_Exercise description_
Look through the data below for the line with "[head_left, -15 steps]", and transcribe it exactly together with each line after it up to and including the line with "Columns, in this". Give nothing else.

BEGIN

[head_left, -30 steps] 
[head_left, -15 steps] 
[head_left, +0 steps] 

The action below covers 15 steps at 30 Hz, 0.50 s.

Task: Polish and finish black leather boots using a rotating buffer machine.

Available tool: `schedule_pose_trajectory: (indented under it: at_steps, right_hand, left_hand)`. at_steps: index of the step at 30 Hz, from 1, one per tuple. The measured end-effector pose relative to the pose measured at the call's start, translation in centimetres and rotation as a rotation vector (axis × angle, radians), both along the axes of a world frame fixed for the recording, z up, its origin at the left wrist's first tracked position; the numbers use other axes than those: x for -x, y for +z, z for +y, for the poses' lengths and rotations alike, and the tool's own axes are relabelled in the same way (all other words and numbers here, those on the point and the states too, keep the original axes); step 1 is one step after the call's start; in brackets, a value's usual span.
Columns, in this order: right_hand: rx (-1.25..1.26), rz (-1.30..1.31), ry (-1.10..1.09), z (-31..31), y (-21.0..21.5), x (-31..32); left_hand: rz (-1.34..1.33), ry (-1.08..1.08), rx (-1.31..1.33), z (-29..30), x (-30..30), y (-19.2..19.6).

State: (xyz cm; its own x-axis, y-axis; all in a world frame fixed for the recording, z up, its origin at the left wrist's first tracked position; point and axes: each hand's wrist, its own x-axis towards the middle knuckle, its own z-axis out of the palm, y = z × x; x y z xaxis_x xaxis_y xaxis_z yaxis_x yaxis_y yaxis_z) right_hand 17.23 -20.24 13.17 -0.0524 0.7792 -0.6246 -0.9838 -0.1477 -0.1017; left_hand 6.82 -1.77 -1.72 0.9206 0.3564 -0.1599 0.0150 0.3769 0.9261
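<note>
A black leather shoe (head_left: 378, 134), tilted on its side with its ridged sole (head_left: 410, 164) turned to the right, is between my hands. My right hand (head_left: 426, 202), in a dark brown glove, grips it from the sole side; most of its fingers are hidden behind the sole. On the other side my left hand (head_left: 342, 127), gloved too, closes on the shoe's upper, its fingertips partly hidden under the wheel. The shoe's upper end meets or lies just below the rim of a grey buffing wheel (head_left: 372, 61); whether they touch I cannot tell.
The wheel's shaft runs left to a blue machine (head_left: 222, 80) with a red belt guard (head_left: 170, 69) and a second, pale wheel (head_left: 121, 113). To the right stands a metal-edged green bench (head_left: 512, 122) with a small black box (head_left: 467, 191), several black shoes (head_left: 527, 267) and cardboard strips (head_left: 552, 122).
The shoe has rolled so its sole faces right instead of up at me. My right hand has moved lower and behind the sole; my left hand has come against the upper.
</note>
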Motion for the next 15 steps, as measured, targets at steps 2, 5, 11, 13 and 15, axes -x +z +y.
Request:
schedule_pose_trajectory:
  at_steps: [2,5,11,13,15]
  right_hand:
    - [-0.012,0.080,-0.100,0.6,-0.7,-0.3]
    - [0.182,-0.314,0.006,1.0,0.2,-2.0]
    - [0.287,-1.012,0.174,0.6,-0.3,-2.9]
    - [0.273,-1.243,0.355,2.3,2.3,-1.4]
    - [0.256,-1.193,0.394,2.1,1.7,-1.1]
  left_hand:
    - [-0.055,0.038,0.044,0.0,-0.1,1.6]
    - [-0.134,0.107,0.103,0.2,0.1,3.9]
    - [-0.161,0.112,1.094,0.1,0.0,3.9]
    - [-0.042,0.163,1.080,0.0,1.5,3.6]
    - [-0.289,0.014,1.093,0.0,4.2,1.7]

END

_Task answer_
[head_left, -15 steps] 
[head_left, +0 steps] 

The action below covers 15 steps at 30 Hz, 0.50 s.

Task: Polish and finish black leather boots using a rotating buffer machine.

Available tool: `schedule_pose_trajectory: (indented under it: at_steps, right_hand, left_hand)`. at_steps: index of the step at 30 Hz, from 1, one per tuple. The measured end-effector pose relative to the pose measured at the call's start, translation in centimetres and rotation as a rotation vector (axis × angle, radians), both along the axes of a world frame fixed for the recording, z up, its origin at the left wrist's first tracked position; the numbers use other axes than those: x for -x, y for +z, z for +y, for the poses' lengths and rotations alike, and the tool's own axes are relabelled in the same way (all other words and numbers here, those on the point and the states too, keep the original axes); step 1 is one step after the call's start; in brackets, a value's usual span.
Columns, in this order: right_hand: rx (-1.25..1.26), rz (-1.30..1.31), ry (-1.10..1.09), z (-31..31), y (-21.0..21.5), x (-31..32); left_hand: rz (-1.34..1.33), ry (-1.08..1.08), rx (-1.31..1.33), z (-29..30), x (-30..30), y (-19.2..19.6).

This completes the output.